During the attempted abortion, Baby Sarah turned away from the needle. So instead of injecting the lethal drug into Baby Sarah's heart, Tiller injected it into the side of her head. This left her alive but blind. The trauma caused her mother to deliver early. Baby Sarah was born in the parking lot at Wesley Medical Center where hospital staff left her to die. A day later she was still alive. A hospital employee took pity on her, and she was adopted a few hours later by the Brown family. Baby Sarah died a few years later due to complications caused by the attempted abortion.
I kept trying to fight my Rachel Campos complex over the years. Each time it stared me in the face that I was a Republican masquerading as a rebellious left wing liberal, I tried to bravely run with the liberal agenda. I discredited the idea of voting on the single issue of abortion by telling myself that Al Gore would save our planet. That John Kerry understood the Vietnam veterans more than Bush ever could.

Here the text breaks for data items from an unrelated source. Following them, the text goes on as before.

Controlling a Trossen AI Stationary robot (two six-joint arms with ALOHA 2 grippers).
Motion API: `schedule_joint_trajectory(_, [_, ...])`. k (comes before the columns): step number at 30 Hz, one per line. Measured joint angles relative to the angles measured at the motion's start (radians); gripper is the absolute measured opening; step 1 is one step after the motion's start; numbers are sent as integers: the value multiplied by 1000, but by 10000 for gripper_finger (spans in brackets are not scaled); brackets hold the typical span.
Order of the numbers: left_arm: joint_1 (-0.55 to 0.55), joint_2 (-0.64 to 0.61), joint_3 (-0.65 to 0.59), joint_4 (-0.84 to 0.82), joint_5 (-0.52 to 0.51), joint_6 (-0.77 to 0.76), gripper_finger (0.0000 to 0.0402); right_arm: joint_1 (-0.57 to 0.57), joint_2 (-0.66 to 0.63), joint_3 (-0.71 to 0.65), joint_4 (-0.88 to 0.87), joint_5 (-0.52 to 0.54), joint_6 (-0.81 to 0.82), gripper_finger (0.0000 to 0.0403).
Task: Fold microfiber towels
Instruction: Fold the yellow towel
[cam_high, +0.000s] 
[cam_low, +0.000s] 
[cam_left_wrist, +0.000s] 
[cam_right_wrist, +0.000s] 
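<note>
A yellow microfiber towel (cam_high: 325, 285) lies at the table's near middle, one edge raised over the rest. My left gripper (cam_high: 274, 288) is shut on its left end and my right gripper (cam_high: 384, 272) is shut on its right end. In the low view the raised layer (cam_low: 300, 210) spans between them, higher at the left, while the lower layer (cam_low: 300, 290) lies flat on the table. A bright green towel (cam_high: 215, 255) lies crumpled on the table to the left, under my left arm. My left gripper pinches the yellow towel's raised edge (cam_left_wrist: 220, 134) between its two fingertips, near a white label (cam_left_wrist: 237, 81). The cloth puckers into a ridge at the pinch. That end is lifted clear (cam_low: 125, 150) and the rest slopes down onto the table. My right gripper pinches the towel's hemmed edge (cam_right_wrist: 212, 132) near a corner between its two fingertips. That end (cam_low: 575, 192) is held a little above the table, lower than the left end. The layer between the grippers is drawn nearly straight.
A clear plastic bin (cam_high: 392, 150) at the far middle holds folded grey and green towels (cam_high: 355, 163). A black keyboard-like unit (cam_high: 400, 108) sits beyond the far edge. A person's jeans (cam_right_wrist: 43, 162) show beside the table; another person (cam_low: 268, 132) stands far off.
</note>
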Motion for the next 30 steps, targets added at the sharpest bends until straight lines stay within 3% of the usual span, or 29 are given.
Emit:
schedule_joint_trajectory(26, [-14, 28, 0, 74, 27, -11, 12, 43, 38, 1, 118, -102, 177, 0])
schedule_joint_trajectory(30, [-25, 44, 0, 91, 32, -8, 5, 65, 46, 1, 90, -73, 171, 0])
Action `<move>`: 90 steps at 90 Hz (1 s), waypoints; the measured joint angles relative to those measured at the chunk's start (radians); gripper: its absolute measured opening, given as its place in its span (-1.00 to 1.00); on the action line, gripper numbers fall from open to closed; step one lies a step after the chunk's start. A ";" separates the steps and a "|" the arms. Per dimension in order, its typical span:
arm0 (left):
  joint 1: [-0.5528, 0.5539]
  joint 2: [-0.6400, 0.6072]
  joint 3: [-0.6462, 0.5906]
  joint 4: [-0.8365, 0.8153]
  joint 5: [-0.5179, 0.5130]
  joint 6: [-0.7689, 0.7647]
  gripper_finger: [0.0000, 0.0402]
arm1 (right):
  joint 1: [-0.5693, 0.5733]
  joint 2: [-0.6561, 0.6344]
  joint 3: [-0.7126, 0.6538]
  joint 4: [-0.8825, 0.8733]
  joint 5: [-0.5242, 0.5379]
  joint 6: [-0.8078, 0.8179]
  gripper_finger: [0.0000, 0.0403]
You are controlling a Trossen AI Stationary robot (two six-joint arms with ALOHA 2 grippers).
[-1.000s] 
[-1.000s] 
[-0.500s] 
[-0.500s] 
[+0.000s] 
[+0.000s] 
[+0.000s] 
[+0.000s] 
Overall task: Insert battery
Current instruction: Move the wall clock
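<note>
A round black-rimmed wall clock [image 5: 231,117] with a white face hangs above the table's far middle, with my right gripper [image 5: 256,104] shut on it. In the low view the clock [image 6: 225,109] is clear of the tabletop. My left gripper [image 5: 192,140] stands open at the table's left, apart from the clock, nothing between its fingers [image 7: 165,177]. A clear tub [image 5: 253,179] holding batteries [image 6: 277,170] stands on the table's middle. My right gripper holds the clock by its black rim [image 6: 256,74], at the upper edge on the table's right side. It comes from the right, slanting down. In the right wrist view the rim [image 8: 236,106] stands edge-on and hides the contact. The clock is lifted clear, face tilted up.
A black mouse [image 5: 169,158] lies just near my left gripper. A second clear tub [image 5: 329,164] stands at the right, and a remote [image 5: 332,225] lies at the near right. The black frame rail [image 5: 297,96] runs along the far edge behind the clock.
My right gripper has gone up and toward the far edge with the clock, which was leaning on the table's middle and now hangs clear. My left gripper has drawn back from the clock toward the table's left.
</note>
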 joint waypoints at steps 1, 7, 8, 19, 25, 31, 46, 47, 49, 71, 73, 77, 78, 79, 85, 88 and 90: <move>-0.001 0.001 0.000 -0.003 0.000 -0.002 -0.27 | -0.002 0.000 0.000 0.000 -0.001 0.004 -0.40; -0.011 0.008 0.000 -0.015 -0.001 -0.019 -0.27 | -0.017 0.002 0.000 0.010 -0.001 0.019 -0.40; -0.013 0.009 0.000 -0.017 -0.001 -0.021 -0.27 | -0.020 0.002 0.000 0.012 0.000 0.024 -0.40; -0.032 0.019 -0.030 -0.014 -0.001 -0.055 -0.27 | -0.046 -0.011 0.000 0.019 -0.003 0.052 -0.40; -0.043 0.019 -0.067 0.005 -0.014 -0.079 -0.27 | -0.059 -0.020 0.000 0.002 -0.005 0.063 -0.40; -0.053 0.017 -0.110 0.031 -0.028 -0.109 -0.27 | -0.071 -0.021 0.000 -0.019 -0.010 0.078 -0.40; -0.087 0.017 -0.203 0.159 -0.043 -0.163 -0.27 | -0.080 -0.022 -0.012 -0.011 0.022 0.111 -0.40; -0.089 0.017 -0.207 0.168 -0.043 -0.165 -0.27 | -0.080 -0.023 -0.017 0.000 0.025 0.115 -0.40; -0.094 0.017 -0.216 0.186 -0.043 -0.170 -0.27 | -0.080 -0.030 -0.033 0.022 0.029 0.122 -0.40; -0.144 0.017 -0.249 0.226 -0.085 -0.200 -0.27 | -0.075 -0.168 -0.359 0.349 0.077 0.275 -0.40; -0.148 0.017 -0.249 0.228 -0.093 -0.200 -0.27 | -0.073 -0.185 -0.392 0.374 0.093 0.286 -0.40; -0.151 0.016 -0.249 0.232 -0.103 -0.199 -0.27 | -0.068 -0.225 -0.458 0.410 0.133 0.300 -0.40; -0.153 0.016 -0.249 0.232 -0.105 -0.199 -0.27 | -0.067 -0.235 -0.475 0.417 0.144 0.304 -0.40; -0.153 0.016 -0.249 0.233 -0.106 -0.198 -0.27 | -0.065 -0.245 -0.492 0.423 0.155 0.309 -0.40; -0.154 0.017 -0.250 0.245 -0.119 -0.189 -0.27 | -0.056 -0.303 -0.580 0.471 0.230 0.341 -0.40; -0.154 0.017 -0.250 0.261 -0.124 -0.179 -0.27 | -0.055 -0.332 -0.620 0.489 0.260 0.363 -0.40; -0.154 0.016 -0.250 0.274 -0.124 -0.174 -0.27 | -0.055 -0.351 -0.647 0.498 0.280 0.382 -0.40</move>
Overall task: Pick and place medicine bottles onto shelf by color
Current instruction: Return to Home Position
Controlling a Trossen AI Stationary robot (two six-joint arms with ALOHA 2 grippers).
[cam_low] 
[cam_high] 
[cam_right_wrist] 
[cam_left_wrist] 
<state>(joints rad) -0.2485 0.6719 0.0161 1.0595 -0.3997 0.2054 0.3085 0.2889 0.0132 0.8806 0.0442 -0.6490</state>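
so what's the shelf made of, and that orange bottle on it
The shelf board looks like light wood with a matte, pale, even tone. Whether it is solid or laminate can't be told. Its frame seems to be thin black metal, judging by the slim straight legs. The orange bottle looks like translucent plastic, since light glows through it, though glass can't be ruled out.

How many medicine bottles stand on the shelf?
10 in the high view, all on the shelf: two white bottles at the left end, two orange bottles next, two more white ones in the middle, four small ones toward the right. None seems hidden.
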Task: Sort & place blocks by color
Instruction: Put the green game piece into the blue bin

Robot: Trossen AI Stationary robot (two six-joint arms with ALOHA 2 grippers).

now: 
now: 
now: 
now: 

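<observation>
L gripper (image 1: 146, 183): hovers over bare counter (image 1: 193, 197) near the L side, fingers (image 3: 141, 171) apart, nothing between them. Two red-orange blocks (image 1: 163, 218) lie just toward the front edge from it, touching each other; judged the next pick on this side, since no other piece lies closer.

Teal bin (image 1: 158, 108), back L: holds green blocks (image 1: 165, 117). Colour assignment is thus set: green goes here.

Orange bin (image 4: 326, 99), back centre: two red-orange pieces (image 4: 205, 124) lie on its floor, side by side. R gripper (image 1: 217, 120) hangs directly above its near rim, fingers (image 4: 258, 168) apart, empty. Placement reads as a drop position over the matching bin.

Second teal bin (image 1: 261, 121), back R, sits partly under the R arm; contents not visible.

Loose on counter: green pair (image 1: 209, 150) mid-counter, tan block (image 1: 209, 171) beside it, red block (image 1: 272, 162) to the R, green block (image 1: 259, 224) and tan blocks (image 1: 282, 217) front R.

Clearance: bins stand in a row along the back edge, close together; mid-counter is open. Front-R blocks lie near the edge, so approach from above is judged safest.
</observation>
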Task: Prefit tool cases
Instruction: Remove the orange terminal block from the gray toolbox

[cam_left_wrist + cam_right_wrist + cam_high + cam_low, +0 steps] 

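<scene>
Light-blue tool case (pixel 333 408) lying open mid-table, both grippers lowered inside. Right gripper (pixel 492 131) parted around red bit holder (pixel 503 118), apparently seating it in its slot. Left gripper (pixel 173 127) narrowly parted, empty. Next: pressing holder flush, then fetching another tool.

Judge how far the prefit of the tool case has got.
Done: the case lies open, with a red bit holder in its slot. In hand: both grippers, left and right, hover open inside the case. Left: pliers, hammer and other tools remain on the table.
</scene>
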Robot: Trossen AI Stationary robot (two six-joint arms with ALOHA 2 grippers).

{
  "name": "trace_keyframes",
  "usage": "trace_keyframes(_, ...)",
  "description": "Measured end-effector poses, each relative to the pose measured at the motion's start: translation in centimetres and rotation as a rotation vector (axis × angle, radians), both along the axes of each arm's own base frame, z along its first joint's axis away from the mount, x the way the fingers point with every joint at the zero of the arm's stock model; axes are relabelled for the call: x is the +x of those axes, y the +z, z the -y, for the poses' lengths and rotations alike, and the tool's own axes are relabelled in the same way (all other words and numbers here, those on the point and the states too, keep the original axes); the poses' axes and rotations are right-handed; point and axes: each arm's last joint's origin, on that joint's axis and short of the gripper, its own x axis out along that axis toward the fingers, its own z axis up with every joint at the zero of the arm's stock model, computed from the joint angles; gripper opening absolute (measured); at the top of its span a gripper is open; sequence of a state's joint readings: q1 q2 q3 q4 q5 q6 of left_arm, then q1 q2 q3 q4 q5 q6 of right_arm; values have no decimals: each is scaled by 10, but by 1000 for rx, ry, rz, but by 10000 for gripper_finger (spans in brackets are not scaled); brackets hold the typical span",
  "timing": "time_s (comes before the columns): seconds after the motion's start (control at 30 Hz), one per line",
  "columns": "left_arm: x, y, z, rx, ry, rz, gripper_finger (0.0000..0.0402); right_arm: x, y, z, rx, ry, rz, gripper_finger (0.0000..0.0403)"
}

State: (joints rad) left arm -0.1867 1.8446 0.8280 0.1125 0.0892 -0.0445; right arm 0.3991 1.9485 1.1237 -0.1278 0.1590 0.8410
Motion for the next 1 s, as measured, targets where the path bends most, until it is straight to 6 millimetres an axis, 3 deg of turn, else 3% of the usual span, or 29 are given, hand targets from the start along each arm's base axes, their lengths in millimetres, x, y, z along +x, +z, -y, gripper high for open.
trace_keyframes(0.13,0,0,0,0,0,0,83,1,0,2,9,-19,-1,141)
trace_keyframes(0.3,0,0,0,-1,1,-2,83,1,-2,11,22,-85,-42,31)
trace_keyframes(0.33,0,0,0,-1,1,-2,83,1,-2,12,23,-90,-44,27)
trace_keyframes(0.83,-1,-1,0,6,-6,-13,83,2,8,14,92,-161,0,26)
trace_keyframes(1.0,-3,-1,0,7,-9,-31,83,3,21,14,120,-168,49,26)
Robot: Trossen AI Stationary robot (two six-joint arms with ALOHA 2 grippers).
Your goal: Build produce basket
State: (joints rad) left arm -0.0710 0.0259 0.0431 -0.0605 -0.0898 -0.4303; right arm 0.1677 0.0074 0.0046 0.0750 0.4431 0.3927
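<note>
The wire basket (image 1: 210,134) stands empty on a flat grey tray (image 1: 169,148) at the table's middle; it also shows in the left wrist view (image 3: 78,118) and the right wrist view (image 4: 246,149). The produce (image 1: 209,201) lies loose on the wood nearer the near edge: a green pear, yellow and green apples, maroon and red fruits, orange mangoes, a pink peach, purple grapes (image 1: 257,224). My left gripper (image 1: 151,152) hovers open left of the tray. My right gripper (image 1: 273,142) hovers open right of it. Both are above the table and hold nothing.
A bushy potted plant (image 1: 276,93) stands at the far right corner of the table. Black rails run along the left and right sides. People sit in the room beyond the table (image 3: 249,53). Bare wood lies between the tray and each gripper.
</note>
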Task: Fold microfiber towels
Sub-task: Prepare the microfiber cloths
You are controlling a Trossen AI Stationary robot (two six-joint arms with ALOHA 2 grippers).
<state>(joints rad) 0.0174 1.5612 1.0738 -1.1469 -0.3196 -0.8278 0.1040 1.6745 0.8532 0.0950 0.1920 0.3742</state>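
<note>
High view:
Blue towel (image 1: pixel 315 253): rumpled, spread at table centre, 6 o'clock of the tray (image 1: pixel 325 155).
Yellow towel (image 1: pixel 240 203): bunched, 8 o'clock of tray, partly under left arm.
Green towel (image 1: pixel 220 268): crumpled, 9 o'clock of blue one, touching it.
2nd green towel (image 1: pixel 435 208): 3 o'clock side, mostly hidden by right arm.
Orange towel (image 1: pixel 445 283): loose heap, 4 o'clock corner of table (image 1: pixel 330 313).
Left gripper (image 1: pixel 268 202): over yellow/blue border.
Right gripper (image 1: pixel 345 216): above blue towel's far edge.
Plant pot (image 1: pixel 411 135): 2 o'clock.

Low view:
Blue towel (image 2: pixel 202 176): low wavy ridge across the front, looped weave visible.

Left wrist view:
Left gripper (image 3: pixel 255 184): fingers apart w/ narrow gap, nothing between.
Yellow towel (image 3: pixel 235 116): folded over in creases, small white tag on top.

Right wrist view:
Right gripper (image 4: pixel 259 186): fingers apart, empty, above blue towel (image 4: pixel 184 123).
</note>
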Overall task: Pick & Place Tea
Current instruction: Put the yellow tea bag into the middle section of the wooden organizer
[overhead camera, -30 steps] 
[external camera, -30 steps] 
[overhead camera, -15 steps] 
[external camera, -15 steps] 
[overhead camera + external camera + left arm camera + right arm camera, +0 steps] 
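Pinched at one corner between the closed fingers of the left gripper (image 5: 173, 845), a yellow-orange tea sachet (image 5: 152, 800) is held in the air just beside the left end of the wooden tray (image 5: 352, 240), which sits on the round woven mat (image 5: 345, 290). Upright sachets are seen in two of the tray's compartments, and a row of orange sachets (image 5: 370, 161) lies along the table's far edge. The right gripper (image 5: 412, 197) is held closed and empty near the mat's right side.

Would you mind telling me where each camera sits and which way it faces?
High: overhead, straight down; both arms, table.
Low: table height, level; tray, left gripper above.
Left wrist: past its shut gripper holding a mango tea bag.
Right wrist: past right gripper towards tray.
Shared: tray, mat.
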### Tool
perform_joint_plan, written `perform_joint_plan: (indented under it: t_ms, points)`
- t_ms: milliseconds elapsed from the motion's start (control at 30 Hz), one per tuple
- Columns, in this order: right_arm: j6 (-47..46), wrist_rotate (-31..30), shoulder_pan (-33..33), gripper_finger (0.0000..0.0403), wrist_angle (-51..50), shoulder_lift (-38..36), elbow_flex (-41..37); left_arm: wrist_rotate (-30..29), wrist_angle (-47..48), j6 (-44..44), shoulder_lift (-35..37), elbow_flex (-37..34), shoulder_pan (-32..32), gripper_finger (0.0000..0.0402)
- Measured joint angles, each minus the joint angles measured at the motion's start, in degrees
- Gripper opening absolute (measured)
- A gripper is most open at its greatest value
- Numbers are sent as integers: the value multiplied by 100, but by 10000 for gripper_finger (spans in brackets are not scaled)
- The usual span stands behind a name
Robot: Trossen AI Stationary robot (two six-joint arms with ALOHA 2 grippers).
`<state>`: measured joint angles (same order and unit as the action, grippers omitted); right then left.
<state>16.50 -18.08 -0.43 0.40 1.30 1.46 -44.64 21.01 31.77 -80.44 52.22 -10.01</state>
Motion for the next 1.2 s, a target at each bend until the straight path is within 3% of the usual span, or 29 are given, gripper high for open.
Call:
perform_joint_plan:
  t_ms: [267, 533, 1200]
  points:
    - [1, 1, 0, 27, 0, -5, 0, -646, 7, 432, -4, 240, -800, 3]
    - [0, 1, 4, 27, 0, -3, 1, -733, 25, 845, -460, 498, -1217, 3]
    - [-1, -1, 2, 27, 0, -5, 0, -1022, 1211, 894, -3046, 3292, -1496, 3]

That Hillary's health care plan wasn't so bad.
But, I kept coming back to Baby Sarah.
Those big puppy dog brown eyes begging Dr. Tiller to just slow down. Breathe in life. Just soak it in.
And then I forced myself to do the impossible. Be uncool.
Vote solely on abortion. Solely on abortion. With every election that became my goal. My duty.
As I drove home from seeing Pixar's "Up" with my son, I thought of where I often find myself on Sunday's. The Hope Clinic. And I felt such a sense of peace.
Sometimes, we have a small baby shower for a teen mom who is changing her entire life for that growing baby bump.
Other times, a girl walks in beet red, almost hyperventilating with fear of the unknown. She walks out an hour later with a smile on her face, knowing that she now has support. That she can do this.
If only Dr. Tiller.
If only you had stopped counting the millions in earnings for just one second. If only you had stopped thinking you were so powerful with that perfect record of never killing the mother, as you carried out pre-meditated murder. If only you had considered the fact that you only performed 1 medically necessary emergency abortion out of 2289.
If only you had stopped and looked for those precious smiles in the mom-to-be. The ones that light up the room at Hope Clinic.
Instead tonight, you see the thousands of babies you chose to murder. Safe in His arms. How very sad that you can only look from afar in shame at that most amazing sight.